_Required work_
Only one stretch of the records below is wanted: the lines from the one holding "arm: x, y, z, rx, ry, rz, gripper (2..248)" through the one holding "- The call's". Return it exactly, both ends included.

Entries taken from a collection
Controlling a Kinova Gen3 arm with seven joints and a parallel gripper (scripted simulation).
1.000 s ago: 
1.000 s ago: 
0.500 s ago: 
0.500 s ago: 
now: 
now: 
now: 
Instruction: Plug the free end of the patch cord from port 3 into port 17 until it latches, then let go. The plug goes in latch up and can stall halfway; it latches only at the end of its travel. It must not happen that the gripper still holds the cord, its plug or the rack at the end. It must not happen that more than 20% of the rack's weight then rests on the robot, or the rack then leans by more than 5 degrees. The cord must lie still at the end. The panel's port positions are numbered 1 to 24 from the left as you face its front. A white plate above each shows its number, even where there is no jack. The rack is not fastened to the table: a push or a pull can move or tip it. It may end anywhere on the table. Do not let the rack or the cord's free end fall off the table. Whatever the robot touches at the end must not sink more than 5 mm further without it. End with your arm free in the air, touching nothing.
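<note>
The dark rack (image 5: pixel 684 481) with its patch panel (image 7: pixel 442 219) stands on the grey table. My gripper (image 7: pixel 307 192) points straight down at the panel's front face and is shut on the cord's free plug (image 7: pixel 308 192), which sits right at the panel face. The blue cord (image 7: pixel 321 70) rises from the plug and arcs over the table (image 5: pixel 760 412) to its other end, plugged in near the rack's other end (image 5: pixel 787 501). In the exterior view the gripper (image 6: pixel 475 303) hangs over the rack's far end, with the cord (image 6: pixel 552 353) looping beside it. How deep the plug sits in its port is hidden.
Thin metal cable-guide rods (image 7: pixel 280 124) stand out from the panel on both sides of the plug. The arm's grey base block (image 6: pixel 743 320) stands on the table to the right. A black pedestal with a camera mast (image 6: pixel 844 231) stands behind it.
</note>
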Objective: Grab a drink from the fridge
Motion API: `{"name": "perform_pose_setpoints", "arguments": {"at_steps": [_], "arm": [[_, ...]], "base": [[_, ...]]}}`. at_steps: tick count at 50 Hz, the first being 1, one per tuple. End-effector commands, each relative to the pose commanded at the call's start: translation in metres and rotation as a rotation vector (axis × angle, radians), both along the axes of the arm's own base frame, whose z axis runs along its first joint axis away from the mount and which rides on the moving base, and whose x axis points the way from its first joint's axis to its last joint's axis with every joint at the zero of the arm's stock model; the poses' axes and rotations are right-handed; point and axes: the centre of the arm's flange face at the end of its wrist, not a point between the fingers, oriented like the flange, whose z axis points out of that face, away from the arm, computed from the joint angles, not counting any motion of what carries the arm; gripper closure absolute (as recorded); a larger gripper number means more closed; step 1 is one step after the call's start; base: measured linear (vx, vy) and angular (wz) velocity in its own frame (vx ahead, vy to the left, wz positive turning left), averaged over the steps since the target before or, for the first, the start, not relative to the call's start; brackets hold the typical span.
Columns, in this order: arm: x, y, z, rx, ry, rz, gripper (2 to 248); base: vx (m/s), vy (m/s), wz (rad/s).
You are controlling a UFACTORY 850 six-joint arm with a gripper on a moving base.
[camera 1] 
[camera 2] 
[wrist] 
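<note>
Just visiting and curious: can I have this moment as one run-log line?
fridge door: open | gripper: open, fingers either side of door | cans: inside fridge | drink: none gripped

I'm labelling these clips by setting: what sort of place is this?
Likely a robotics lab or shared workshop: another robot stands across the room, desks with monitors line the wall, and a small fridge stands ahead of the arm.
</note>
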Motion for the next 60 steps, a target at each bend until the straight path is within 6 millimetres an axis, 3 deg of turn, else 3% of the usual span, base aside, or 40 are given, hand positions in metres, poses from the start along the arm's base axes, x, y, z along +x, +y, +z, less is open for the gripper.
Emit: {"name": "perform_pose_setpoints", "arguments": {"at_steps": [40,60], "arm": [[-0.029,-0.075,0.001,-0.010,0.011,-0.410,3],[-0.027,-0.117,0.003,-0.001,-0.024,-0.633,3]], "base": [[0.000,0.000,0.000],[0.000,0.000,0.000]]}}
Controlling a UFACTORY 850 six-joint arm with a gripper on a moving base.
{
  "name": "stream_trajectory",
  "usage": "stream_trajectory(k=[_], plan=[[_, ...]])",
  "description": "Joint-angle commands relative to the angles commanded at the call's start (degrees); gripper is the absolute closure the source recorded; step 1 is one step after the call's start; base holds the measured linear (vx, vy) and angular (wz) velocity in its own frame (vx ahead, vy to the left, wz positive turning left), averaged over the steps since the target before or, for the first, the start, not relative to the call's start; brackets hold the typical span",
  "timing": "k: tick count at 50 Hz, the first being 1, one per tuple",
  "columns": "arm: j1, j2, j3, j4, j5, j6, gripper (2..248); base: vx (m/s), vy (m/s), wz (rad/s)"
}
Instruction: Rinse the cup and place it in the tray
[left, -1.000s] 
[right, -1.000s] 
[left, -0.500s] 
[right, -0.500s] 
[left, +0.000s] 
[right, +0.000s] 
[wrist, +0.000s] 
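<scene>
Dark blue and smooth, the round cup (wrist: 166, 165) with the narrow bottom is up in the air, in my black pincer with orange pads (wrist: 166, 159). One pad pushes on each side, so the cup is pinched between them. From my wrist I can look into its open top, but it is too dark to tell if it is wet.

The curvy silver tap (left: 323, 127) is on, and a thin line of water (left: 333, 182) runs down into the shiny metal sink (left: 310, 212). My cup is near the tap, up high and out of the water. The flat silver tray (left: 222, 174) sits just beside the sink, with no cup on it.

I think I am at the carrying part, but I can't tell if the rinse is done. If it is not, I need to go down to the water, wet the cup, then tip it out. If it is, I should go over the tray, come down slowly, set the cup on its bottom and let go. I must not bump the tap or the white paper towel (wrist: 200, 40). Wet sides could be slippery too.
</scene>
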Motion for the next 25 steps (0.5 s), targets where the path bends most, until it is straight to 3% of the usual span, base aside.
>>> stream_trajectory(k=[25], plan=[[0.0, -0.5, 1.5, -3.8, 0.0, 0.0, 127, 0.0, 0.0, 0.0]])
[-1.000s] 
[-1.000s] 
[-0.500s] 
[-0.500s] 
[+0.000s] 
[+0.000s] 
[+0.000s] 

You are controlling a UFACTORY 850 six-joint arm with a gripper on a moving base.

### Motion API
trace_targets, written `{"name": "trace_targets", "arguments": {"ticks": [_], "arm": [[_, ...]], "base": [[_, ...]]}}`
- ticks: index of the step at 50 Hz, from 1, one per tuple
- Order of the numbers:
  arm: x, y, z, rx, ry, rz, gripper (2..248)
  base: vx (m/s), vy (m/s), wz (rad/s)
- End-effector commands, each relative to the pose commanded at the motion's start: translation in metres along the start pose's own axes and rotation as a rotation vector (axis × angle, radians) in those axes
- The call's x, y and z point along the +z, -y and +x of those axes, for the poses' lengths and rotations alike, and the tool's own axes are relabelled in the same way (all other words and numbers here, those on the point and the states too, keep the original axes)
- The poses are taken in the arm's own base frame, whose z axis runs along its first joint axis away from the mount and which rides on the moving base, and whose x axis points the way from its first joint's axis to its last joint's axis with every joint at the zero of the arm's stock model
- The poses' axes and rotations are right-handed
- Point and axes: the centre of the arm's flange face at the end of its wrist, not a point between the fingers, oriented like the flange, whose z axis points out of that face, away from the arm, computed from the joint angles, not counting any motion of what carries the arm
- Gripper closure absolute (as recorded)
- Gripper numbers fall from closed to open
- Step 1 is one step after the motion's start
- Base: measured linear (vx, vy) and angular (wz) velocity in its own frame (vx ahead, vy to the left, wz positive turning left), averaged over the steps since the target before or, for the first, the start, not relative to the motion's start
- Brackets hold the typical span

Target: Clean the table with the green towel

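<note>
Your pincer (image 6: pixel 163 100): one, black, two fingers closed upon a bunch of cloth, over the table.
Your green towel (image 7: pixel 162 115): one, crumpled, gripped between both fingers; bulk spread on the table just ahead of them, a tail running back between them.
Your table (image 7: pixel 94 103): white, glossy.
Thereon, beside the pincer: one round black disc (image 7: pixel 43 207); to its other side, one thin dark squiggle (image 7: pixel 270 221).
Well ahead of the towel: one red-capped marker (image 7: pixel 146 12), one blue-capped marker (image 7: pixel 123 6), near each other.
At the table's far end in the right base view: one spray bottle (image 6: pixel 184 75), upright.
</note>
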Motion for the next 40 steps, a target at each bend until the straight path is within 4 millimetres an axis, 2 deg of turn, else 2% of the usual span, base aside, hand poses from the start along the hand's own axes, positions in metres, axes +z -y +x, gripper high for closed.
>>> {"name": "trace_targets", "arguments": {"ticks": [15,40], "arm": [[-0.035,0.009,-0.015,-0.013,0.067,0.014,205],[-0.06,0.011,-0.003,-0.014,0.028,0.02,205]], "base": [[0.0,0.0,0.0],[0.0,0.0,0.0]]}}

_Response to the exercise_
  arm: x, y, z, rx, ry, rz, gripper (2..248)
  base: vx (m/s), vy (m/s), wz (rad/s)
- End-effector commands, each relative to the pose commanded at the motion's start: translation in metres along the start pose's own axes and rotation as a rotation vector (axis × angle, radians) in those axes
- The call's x, y and z point along the +z, -y and +x of those axes, for the poses' lengths and rotations alike, and the tool's own axes are relabelled in the same way (all other words and numbers here, those on the point and the states too, keep the original axes)

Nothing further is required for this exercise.